It was noon when the body of Tennessee was delivered into the hands of his partner. As the cart drew up to the fatal tree, we noticed that it contained a rough oblong box—apparently made from a section of sluicing—and half filled with bark and the tassels of pine. The cart was further decorated with slips of willow, and made fragrant with buckeye-blossoms. When the body was deposited in the box, Tennessee’s Partner drew over it a piece of tarred canvas, and gravely mounting the narrow seat in front, with his feet upon the shafts, urged the little donkey forward. The equipage moved slowly on, at that decorous pace which was habitual with “Jenny” even under less solemn circumstances. The men—half curiously, half jestingly, but all good-humouredly—strolled along beside the cart: some in advance, some a little in the rear of the homely catafalque. But, whether from the narrowing of the road, or some present sense of decorum, as the cart passed on the company fell to the rear in couples, keeping step, and otherwise assuming the external show of a formal procession. Jack Folinsbee, who had at the outset played a funeral march in dumb-show upon an imaginary trombone, desisted, from a lack of sympathy and appreciation—not having, perhaps, your true humourist’s capacity to be content with the enjoyment of his own fun.

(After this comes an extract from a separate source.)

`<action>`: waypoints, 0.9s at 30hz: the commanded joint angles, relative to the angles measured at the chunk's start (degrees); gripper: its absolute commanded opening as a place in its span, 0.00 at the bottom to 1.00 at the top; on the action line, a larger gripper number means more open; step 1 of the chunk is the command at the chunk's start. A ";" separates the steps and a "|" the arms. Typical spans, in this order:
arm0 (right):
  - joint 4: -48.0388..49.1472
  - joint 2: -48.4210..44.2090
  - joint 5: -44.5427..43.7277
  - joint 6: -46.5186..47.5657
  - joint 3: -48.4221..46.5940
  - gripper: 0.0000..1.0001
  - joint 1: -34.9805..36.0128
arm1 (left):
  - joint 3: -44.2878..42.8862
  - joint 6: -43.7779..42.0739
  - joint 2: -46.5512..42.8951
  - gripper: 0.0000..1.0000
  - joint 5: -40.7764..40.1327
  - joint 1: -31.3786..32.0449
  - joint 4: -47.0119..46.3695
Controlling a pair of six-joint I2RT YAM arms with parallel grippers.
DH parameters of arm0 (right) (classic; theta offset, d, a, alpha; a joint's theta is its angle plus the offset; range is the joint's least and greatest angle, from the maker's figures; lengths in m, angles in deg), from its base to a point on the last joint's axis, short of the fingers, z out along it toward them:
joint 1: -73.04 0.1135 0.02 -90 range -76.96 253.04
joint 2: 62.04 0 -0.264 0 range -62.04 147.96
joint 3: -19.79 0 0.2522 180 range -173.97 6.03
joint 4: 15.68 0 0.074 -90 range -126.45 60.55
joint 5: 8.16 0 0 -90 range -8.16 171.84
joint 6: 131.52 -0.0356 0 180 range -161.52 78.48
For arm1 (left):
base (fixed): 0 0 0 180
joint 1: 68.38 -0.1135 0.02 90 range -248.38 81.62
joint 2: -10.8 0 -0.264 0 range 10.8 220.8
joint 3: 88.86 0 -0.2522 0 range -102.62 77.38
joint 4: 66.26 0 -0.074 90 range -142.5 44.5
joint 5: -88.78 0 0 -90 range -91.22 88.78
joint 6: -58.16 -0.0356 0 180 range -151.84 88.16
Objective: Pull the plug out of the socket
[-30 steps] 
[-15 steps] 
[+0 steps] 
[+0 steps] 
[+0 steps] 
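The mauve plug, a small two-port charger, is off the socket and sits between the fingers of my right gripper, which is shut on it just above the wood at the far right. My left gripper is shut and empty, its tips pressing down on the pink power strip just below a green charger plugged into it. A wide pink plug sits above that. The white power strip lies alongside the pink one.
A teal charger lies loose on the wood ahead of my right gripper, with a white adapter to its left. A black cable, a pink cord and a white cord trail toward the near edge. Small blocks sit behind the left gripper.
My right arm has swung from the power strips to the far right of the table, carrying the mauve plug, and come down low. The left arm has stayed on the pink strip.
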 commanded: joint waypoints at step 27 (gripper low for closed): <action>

The way led through Grizzly Cañon—by this time clothed in funeral drapery and shadows. The redwoods, burying their moccasined feet in the red soil, stood in Indian file along the track, trailing an uncouth benediction from their bending boughs upon the passing bier. A hare, surprised into helpless inactivity, sat upright and pulsating in the ferns by the roadside as the cortège went by. Squirrels hastened to gain a secure outlook from higher boughs, and the blue-jays, spreading their wings, fluttered before them like outriders, until the outskirts of Sandy Bar were reached, and the solitary cabin of Tennessee’s Partner.

Viewed under more favourable circumstances, it would not have been a cheerful place. The unpicturesque site, the rude and unlovely outlines, the unsavoury details, which distinguish the nest-building of the California miner, were all here, with the dreariness of decay superadded. A few paces from the cabin there was a rough enclosure, which, in the brief days of Tennessee’s Partner’s matrimonial felicity, had been used as a garden, but was now overgrown with fern. As we approached it we were surprised to find that what we had taken for a recent attempt at cultivation was the broken soil about an open grave.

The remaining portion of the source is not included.